Liang Yulan, Kelemen Arpad
Department of Family and Community Health, University of Maryland, Baltimore, MD 21201 USA.
Department of Organizational Systems and Adult Health, University of Maryland, Baltimore, MD 21201 USA.
BioData Min. 2017 Jun 17;10:20. doi: 10.1186/s13040-017-0140-x. eCollection 2017.

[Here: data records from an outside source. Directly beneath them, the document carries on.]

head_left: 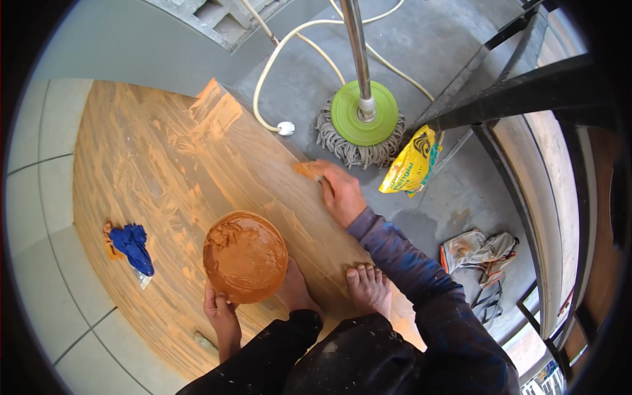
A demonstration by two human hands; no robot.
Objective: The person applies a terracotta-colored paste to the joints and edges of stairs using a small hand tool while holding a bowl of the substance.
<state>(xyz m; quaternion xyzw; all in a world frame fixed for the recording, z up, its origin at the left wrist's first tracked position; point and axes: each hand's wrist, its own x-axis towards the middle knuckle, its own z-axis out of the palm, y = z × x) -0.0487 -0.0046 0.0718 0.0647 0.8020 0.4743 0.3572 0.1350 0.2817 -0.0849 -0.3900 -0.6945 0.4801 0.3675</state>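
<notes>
My left hand [222,316] grips the rim of a round bowl [245,260] coated with wet orange-brown paste, held over my bare feet. My right hand [342,194] holds a small flat spreader [304,170] with orange paste on it, against the upper right edge of a wooden board [158,171]. The board is streaked with pale orange paste, thicker near its top corner. On its left part lies a crumpled blue cloth [130,247] with small scraps beside and under it.
A green-headed mop [345,115] stands beyond the board, near a cream cable [283,43] with a white plug. A yellow bag [405,164] and a stained cloth bag [477,257] lie on the grey floor. Black metal framework [526,92] rises at the right; pale tiles [46,263] border the left.
</notes>
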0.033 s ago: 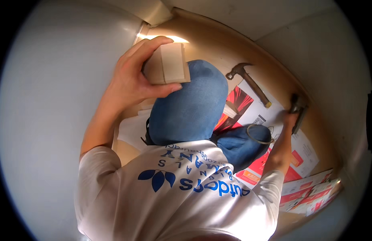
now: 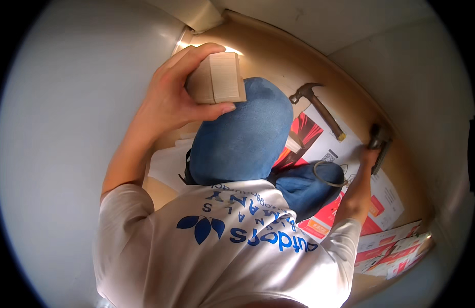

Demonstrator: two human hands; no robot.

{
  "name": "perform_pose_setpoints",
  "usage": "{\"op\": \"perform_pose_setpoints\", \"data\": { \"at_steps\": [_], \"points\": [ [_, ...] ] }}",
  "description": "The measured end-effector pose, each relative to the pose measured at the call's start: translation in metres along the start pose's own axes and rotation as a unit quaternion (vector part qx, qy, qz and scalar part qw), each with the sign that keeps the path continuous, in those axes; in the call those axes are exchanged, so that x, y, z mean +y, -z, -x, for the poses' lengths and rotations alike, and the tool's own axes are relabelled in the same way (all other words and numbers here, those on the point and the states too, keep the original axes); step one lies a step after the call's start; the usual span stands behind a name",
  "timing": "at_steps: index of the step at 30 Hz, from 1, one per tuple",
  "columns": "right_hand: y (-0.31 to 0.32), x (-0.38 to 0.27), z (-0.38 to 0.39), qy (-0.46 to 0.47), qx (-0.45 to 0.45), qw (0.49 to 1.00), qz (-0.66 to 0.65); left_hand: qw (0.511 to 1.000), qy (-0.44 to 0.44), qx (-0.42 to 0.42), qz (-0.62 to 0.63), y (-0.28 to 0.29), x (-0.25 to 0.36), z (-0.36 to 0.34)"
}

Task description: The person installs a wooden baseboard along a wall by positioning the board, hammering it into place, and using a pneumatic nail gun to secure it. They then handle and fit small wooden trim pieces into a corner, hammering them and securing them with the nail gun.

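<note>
- Because only my thumb (image 2: 219, 110) and my fingers (image 2: 196, 54) hold the wooden block (image 2: 227, 77), I think it could slip out of my left hand (image 2: 168, 92), if I press too weakly or turn the wrist.
- There is a dark seam (image 2: 213, 84) along the block, so maybe it is more than one piece; if these are loose, uneven pressure might shift one.
- If it falls, it could strike my knee (image 2: 247, 133), which is just beside the grip, to its right and nearer to me.
- The block is pinched between the thumb, at its near side, and the fingers, at its far side; the palm is to its left.
- Well to the right of this grip, my right hand (image 2: 370, 156) is at a dark tool (image 2: 379, 137); I cannot tell if it closes around it.
- Between my two hands, nearer to the right one, lies a hammer (image 2: 324, 114), touching neither.
</note>
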State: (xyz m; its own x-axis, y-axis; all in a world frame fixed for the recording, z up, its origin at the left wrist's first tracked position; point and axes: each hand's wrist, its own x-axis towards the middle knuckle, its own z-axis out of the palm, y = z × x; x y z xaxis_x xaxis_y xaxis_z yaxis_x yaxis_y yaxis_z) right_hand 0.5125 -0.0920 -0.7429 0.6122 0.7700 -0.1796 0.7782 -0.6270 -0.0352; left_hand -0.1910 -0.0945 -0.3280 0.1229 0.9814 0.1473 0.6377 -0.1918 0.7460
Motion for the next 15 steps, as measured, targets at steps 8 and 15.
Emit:
{"op": "perform_pose_setpoints", "data": {
  "at_steps": [8,15],
  "points": [
    [0.046,-0.018,0.029,0.149,-0.090,0.985,-0.007,0.994,-0.064,0.023,-0.090,0.004,-0.013,-0.001],
    [0.191,-0.094,0.096,0.110,-0.253,0.952,-0.135,0.985,-0.105,-0.038,-0.134,0.014,-0.008,0.006]
  ]
}}
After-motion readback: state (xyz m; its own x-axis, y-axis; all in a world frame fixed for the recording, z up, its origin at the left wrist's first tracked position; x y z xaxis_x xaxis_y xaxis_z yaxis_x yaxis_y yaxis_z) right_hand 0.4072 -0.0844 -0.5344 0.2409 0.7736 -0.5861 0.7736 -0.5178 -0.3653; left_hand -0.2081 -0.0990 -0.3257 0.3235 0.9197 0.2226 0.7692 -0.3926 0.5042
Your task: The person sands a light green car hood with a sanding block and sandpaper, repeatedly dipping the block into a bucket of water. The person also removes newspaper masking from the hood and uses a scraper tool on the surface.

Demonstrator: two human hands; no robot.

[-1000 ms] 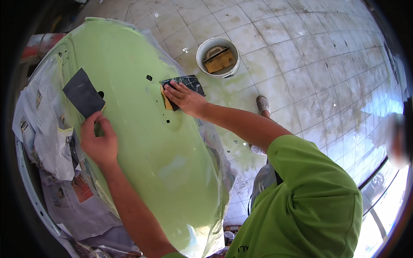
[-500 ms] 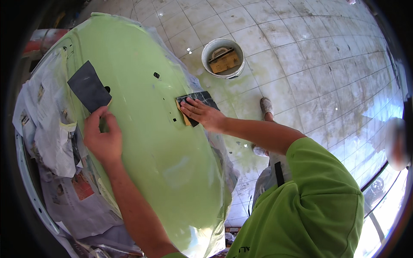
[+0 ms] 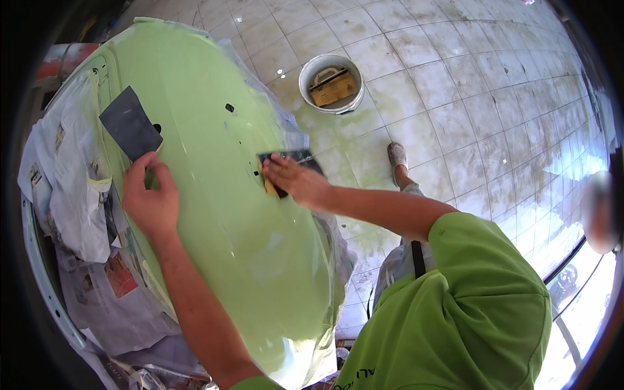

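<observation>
A long light-green vehicle panel (image 3: 240, 260) with several small dark holes lies beneath both hands. My left hand (image 3: 153, 198) pinches the near corner of a dark grey sheet of sandpaper (image 3: 131, 123) between thumb and fingers. That sheet lies over the panel's left side, partly covering a round hole. Against the panel's right side, my right hand (image 3: 300, 183) holds a black piece of sandpaper (image 3: 304, 156) with a tan layer showing at its left edge. The fingers lie together across its top, and the palm side is hidden.
Crumpled masking paper (image 3: 75, 195) covers the area left of the panel, and clear plastic film (image 3: 338, 240) hangs along its right edge. A white bucket (image 3: 361, 97) holding a tan block stands on the tiled floor (image 3: 448, 84). My shoe (image 3: 397, 159) is below it.
My right hand and its sandpaper have slid nearer to me along the panel. My left hand keeps its pinch on the grey sheet. The whole view has shifted slightly.
</observation>
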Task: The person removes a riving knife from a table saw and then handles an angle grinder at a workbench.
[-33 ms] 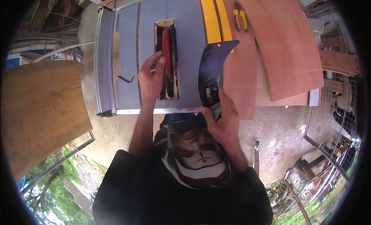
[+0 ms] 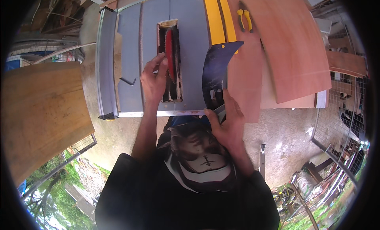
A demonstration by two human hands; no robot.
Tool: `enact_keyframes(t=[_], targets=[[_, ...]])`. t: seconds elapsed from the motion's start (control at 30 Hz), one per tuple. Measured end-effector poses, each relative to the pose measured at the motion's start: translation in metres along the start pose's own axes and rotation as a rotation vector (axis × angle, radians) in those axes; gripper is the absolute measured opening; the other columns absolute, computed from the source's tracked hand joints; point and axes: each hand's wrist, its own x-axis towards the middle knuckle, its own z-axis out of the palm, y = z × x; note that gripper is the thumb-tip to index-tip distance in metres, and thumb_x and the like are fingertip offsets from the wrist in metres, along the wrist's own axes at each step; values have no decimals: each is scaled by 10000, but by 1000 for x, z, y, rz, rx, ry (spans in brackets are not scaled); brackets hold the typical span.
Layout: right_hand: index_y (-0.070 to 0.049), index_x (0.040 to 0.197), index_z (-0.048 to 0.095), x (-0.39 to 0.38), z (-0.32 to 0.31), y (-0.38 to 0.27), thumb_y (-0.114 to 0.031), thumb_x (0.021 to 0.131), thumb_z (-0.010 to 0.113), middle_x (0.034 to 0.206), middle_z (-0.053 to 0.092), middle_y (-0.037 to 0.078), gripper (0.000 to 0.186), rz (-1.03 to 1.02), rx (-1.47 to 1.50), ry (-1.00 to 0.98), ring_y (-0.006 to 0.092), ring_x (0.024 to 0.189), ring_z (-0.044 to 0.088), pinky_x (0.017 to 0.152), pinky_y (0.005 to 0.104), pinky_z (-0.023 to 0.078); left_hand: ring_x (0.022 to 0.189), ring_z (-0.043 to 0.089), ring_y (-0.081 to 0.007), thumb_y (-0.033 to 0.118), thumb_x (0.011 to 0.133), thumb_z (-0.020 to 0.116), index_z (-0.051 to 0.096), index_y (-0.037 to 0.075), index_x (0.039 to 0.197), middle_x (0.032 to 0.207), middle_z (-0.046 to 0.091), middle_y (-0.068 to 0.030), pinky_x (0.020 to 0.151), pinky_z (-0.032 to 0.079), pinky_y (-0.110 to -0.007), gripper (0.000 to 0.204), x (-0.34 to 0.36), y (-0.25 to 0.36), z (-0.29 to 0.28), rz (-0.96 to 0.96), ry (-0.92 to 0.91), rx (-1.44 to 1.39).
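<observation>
Just above the middle of the frame, a rectangular opening [image 2: 170, 21] in your grey counter [image 2: 194, 71] contains the red blade [image 2: 170, 52]. Your left hand [image 2: 154, 79] bends its fingers beside it; whether they grip anything, I cannot tell. Your right hand [image 2: 232, 121], right of centre, grasps the dark curved plate's [image 2: 215, 68] lower end.

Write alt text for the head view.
A person's left hand is beside a red saw blade set in a grey-blue saw table, while the right hand grips the lower end of a dark curved plate. A yellow rail lies beyond the plate; a hex key is at left, yellow-and-black pliers at right.
</observation>
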Motion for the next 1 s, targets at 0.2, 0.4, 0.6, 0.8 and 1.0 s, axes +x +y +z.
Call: enact_keyframes(t=[0.2,0.4,0.6,0.8,1.0], targets=[[65,1494,516,3,-16,32,-155,845,829,1162,707,265,753,18,31,-24,419,1059,712,902,490,578,827,763,-187,276,1024,719,799,36,1208,1008,803,-137,768,596,-348,313,-1,13,12,-38,92,150],[31,1505,529,13,-55,66,-174,854,806,1220,718,240,737,105,-48,-168,418,1135,705,944,490,576,772,705,-112,305,1016,736,800,25,1215,908,786,-88,704,561,-301,349,6,20,25,-186,175,143],[24,1491,545,18,-67,99,-173,847,807,1277,714,237,723,61,17,-226,407,1154,711,964,473,575,812,692,-110,392,995,771,807,5,1199,907,783,-67,726,562,-299,438,23,-16,22,-126,216,163],[12,1461,571,24,-67,123,-182,841,811,1269,708,239,693,31,61,-283,420,1141,712,969,475,572,784,683,-98,401,978,787,827,14,1153,861,792,-62,730,566,-295,427,24,-1,32,-190,234,182],[2,1461,576,28,-68,130,-197,838,816,1234,713,240,696,54,83,-300,419,1111,721,962,480,573,897,742,-153,395,987,801,792,-11,1180,988,792,-81,737,594,-307,450,25,-6,31,-244,197,38]])
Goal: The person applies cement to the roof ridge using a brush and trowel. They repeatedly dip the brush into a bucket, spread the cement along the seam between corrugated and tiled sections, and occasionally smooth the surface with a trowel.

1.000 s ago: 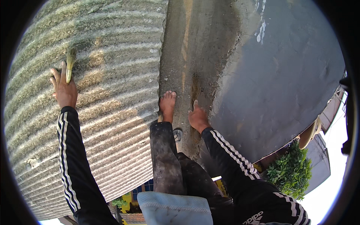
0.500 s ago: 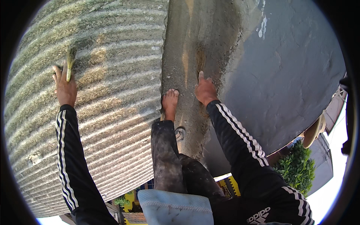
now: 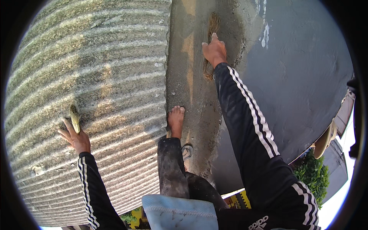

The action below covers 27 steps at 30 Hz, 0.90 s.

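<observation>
On the corrugated roof sheet (image 3: 126, 50) at the left, my left hand (image 3: 79, 141) rests with its fingers spread. Tucked between its thumb and fingers is a short bristle brush (image 3: 74, 117), bristles pointing away from me. My right hand (image 3: 216, 51) is closed around the middle of a long brown fibre bundle (image 3: 214, 23) that lies along the cement strip (image 3: 180, 61). The bundle's loose ends show beyond the hand and below the wrist.
My bare foot (image 3: 176, 119) stands on the cement strip, beside the roof sheet's edge. A sandal (image 3: 187, 152) shows behind it. A smooth grey surface (image 3: 295, 84) slopes away at the right. Green foliage (image 3: 312, 172) and a hat-like tan object (image 3: 325, 142) lie past its edge.
My right hand and the fibre bundle have moved farther away along the cement strip. My left hand, with the brush, has come nearer and slightly right.
</observation>
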Each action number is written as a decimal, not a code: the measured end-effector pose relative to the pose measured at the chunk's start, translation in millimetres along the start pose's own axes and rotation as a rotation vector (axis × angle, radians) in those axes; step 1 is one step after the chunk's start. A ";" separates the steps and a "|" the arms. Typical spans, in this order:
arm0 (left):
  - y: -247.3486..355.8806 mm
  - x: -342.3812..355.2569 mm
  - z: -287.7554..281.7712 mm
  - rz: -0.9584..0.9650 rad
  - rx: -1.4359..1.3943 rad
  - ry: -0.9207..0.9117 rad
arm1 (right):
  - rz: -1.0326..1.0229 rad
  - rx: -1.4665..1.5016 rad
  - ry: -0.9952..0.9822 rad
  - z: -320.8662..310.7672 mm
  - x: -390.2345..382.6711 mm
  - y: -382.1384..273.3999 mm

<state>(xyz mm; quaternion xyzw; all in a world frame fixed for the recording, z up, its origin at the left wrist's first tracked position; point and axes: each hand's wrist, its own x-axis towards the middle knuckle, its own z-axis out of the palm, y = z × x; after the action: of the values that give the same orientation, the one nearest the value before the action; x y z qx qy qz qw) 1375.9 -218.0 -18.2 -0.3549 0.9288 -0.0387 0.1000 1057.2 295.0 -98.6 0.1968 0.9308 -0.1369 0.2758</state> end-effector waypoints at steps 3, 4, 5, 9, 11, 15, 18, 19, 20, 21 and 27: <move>-11.9 -4.9 2.2 0.062 -0.024 0.026 | -0.019 -0.030 -0.126 22.0 36.1 -7.3; -13.7 -7.7 0.8 0.066 0.009 -0.009 | 0.020 -0.033 -0.175 31.0 23.2 4.9; -11.8 -8.9 1.1 0.062 0.034 -0.024 | 0.059 -0.035 -0.211 36.6 8.2 19.6; -0.8 -11.5 -0.2 -0.110 0.211 -0.110 | 0.062 -0.255 -0.410 82.5 -189.6 103.1; -3.1 -13.8 0.7 -0.128 0.204 -0.110 | 0.124 -0.196 -0.665 72.6 -277.6 128.4; -11.3 -13.6 6.6 -0.091 0.224 -0.128 | 0.024 -0.142 -0.528 38.8 -332.8 136.6; -9.1 -13.0 7.2 -0.079 0.210 -0.142 | -0.091 -0.056 -0.198 37.2 -263.4 122.5; -8.9 -11.9 4.8 -0.099 0.238 -0.163 | -0.127 -0.060 -0.121 40.1 -219.0 111.0; -7.8 -11.7 3.1 -0.094 0.221 -0.163 | -0.172 -0.039 -0.048 41.3 -175.2 97.5; -5.9 -12.6 2.2 -0.106 0.220 -0.179 | -0.150 -0.075 -0.066 40.8 -131.1 81.1; 4.6 -10.2 -5.1 -0.149 0.197 -0.218 | -0.049 -0.186 -0.473 45.5 -202.3 93.4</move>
<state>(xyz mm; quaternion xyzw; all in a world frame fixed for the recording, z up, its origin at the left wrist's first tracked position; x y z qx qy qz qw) 1379.2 -207.8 -12.2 -0.4133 0.8752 -0.0982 0.2313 1275.3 302.3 -34.4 0.1103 0.8535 -0.0998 0.4994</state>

Modeling and predicting biological dynamic systems and simultaneously estimating the kinetic structural and functional parameters are extremely important in systems and computational biology. This is key for understanding the complexity of the human health, drug response, disease susceptibility and pathogenesis for systems medicine. Temporal omics data used to measure the dynamic biological systems are essentials to discover complex biological interactions and clinical mechanism and causations. However, the delineation of the possible associations and causalities of genes, proteins, metabolites, cells and other biological entities from high throughput time course omics data is challenging for which conventional experimental techniques are not suited in the big omics era. In this paper, we present various recently developed dynamic trajectory and causal network approaches for temporal omics data, which are extremely useful for those researchers who want to start working in this challenging research area. Moreover, applications to various biological systems, health conditions and disease status, and examples that summarize the state-of-the art performances depending on different specific mining tasks are presented. We critically discuss the merits, drawbacks and limitations of the approaches, and the associated main challenges for the years ahead. The most recent computing tools and software to analyze specific problem type, associated platform resources, and other potentials for the dynamic trajectory and interaction methods are also presented and discussed in detail.
对生物动态系统进行建模和预测,并同时估计动力学结构和功能参数,在系统生物学和计算生物学中极为重要。这是理解人类健康、药物反应、疾病易感性和发病机制复杂性以实现系统医学的关键。用于测量动态生物系统的时间组学数据是发现复杂生物相互作用以及临床机制和因果关系的关键要素。然而,从高通量时间进程组学数据中描绘基因、蛋白质、代谢物、细胞和其他生物实体之间可能的关联和因果关系具有挑战性,传统实验技术并不适用于大数据组学时代。在本文中,我们介绍了各种最近开发的用于时间组学数据的动态轨迹和因果网络方法,这对于那些想要在这个具有挑战性的研究领域开展工作的研究人员极为有用。此外,还介绍了这些方法在各种生物系统、健康状况和疾病状态中的应用,以及根据不同特定挖掘任务总结最新技术性能的示例。我们批判性地讨论了这些方法的优点、缺点和局限性,以及未来几年相关的主要挑战。还详细介绍并讨论了用于分析特定问题类型的最新计算工具和软件、相关平台资源以及动态轨迹和相互作用方法的其他潜力。